WHAT NEEDS TO BE DONE: Scanning the listing below, tally every line where the string "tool" shows up, then state the count alone.

------------------------------------

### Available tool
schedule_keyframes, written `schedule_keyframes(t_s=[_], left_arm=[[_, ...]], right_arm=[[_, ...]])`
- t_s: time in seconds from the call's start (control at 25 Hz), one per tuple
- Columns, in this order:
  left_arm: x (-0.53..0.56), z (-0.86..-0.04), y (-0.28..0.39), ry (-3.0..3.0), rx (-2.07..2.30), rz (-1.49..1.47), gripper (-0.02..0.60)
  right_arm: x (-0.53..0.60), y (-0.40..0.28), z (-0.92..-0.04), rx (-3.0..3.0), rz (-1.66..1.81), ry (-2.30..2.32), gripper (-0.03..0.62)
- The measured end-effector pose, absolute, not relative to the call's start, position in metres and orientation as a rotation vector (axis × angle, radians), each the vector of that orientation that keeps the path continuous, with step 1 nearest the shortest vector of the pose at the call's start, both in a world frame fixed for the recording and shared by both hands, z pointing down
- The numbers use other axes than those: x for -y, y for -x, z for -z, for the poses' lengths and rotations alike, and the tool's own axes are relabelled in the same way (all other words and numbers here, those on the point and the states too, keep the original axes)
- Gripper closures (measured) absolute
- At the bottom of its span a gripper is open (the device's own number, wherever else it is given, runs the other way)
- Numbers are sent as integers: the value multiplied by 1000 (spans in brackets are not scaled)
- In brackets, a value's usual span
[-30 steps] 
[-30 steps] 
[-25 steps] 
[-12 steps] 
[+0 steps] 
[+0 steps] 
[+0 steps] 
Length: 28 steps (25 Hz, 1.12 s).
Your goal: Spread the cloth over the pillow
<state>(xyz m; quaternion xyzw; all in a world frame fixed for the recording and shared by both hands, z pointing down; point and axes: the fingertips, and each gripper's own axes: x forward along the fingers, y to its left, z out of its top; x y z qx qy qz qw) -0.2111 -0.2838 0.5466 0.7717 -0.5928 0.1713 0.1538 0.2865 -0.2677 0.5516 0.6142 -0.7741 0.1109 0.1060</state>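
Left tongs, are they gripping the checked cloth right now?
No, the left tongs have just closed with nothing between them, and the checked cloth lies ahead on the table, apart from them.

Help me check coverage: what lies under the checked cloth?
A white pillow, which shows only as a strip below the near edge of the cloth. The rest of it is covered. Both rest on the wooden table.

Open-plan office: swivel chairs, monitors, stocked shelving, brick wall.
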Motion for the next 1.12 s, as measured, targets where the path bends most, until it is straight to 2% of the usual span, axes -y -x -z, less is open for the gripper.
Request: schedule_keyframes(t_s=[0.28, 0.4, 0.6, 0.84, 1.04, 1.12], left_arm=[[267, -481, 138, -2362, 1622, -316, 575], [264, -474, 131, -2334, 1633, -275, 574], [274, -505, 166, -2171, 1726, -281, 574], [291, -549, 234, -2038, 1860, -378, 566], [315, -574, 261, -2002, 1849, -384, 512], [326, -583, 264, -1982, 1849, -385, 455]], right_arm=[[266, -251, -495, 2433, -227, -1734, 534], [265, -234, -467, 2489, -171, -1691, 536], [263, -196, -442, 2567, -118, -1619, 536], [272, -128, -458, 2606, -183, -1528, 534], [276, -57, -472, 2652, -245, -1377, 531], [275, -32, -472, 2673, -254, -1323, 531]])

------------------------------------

OUTPUT FOR THIS EXERCISE: 2